Schule in Nepal: Israil lernt leise
Viele Jahre ackerte der neunjährige Israil aus Nepal mit seiner Mutter auf dem Feld. Zur Schule gehen? Kam gar nicht infrage! Doch dann begegnete er Menschen, die ahnten, was in ihm steckt.
Der Bleistift ist angespitzt, sein Rücken durchgedrückt, der Blick konzentriert: Israil sitzt zwischen seinen kichernden Klassenkameraden, als käme er von einem anderen Stern. Alles an ihm scheint zu schreien: Ich will lernen!
Wirklich seine Stimme zu erheben käme dem Neunjährigen nicht in den Sinn. Denn Israil ist sehr schüchtern. Im Unterricht müssen die Lehrer ganz genau hinhören, um seine Antworten zu verstehen, so leise spricht er. Doch was Israil zu sagen hat, stimmt so gut wie immer.
Seine Lehrer an der Gyan-Sagar-Schule in der Stadt Nepalganj im Südwesten Nepals staunen jeden Tag: Dieser Junge, der bis vor gut einem Jahr noch auf dem Feld geackert hat, scheint wie fürs Lernen gemacht. Fast mühelos löst er alle Aufgaben.

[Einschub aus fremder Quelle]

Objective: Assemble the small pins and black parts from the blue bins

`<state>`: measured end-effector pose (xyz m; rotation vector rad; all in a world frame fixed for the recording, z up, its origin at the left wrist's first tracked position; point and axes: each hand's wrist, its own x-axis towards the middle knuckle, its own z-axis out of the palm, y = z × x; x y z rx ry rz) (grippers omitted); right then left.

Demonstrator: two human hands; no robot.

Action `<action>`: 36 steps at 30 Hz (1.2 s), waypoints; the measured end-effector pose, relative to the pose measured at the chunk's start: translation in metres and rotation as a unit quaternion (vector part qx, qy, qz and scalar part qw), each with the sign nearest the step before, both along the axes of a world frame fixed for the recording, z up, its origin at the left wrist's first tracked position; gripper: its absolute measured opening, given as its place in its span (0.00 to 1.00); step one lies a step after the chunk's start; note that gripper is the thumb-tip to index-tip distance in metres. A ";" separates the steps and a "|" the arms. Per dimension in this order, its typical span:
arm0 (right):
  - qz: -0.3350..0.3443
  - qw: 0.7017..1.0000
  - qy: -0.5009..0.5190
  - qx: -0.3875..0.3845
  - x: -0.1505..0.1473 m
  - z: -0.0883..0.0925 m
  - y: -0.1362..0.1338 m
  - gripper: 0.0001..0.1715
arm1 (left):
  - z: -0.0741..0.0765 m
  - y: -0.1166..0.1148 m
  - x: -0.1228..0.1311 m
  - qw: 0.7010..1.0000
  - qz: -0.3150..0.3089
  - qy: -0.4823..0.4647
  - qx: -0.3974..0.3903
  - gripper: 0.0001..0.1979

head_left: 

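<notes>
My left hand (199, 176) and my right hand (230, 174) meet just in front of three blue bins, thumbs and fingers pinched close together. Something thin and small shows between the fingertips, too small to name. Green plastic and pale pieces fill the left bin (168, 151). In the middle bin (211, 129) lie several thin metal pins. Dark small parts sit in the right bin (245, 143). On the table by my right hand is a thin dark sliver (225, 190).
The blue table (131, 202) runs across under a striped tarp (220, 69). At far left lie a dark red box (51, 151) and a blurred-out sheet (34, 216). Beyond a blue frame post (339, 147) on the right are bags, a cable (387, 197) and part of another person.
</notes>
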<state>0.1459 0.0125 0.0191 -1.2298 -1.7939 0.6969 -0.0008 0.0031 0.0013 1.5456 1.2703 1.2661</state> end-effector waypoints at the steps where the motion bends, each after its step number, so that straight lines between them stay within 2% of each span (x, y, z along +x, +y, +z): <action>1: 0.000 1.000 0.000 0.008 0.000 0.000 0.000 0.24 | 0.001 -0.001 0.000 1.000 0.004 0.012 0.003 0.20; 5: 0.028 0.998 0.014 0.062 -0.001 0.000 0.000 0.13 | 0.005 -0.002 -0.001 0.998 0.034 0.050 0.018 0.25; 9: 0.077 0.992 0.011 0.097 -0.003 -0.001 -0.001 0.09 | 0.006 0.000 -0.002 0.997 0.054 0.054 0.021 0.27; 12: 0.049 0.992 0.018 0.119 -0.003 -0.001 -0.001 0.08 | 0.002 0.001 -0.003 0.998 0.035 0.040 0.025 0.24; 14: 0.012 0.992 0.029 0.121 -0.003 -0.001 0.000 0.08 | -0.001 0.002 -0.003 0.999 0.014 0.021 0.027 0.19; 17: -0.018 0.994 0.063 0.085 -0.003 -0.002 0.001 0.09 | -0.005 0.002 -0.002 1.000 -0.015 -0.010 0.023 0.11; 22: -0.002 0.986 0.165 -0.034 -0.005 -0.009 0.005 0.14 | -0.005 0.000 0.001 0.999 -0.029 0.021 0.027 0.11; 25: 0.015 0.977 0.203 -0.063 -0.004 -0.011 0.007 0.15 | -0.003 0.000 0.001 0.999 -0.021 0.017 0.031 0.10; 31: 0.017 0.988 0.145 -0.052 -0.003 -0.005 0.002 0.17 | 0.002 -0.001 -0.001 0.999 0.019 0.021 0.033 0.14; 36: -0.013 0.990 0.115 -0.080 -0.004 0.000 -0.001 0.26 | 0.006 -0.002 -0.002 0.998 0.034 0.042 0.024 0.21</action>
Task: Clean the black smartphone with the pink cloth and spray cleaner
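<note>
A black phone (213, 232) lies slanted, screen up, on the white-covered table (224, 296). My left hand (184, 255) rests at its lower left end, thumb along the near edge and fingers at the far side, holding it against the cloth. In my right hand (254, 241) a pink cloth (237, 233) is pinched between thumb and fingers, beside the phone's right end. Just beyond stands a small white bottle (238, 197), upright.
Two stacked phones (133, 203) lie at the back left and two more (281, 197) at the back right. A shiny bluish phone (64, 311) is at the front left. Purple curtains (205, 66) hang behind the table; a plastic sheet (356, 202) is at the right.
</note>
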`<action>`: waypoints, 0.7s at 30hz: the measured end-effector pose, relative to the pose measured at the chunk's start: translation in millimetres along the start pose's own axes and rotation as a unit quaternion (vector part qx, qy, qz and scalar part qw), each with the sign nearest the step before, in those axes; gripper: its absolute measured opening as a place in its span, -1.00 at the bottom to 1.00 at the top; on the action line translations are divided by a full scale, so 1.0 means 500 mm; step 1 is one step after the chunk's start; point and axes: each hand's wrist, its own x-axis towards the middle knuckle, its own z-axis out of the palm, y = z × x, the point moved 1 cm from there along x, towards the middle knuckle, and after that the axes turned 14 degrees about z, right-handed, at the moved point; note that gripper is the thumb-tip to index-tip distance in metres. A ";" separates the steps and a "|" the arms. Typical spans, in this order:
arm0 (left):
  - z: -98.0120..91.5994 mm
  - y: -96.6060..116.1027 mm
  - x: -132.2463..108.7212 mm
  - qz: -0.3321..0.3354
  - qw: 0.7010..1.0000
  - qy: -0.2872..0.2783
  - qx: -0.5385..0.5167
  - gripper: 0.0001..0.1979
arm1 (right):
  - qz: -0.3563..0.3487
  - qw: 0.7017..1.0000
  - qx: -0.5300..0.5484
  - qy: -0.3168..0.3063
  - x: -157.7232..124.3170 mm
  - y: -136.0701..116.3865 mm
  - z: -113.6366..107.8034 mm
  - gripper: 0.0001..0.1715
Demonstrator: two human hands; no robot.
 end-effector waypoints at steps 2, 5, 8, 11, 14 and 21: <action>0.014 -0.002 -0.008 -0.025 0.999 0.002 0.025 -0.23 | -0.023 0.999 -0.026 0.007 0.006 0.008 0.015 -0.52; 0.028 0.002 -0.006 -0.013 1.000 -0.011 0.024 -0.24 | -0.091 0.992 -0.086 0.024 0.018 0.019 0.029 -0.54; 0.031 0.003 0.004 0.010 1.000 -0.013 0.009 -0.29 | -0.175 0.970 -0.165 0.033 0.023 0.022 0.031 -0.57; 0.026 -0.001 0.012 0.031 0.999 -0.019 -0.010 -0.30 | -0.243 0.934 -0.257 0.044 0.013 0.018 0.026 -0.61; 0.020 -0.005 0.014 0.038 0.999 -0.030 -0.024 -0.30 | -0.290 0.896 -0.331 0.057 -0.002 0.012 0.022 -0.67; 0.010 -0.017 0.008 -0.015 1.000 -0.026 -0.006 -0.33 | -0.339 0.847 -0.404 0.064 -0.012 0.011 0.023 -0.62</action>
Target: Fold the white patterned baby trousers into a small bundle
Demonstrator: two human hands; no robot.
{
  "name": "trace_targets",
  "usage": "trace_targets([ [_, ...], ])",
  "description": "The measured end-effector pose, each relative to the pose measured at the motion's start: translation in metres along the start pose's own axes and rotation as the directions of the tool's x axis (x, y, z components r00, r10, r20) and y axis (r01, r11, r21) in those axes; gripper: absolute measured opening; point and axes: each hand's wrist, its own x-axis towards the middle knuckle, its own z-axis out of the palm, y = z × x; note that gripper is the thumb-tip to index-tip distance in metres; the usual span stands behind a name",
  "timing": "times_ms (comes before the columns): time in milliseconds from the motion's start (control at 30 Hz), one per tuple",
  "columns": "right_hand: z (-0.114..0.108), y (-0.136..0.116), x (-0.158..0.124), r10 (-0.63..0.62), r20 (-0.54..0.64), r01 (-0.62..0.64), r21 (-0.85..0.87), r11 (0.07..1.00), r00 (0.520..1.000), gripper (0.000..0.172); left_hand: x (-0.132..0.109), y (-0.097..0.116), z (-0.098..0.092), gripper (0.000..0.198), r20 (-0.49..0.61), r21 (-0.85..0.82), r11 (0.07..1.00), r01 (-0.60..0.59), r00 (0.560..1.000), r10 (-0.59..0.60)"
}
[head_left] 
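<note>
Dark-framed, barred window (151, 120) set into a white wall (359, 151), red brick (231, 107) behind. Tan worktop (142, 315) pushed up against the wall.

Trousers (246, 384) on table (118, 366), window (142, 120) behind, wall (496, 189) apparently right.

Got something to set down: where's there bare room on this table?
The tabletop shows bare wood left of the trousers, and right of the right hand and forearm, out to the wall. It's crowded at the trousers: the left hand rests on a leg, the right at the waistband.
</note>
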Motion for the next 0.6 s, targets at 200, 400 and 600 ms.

Um ein Haar hätte niemand entdeckt, was in Israil steckt. Denn in Nepal ist der Weg zu guter Bildung steinig – im Wortsinn: In dem asiatischen Land türmen sich die Bergriesen des Himalaya-Gebirges. Vielerorts gelangt man nur zu Fuß von A nach B, die nächste Schule liegt für viele fern. Auch deshalb kann jeder dritte Nepalese nicht lesen und schreiben. Die meisten Menschen arbeiten in der Landwirtschaft. Auch Israils Mutter.
Sie lebt allein mit ihrem Sohn. Um den Lebensunterhalt zu verdienen, schuftet sie auf Feldern fremder Bauern. Israil nahm sie schon als Kleinkind mit, bald packte auch er mit an. Trotzdem reichte der Lohn oft kaum für eine richtige Mahlzeit. Israil zur Schule zu schicken wäre ihr nie in den Sinn gekommen.
Doch Sozialarbeiter einer Partnerorganisation von UNICEF wurden auf den Jungen aufmerksam. Sie kämpfen gegen Kinderarbeit und versuchen, die Eltern zu überreden, ihre Söhne und Töchter zur Schule gehen zu lassen.
In Israils Fall boten sie der Mutter einen Handel an: Wenn sie ihren Sohn zur Schule schickt, bekommt sie dafür finanzielle Unterstützung – und zwei Ziegen. Anfangs zögerte sie. Kinderarbeit ist in Nepal so normal, dass die Menschen nicht sofort einsehen, warum sie auf das zusätzliche Einkommen verzichten sollen.
Schließlich nahm Israils Mutter das Angebot doch an – und zweifelt heute überhaupt nicht mehr an ihrer Entscheidung. Wenn sie ihrem Sohn bei den Hausaufgaben zusieht, wie er schreibt und rechnet, dann ist sie einfach nur stolz. Das spürt Israil, und es gibt ihm Kraft, sich weiter anzustrengen und am nächsten Tag in der Schule vielleicht ein kleines bisschen lauter zu sprechen.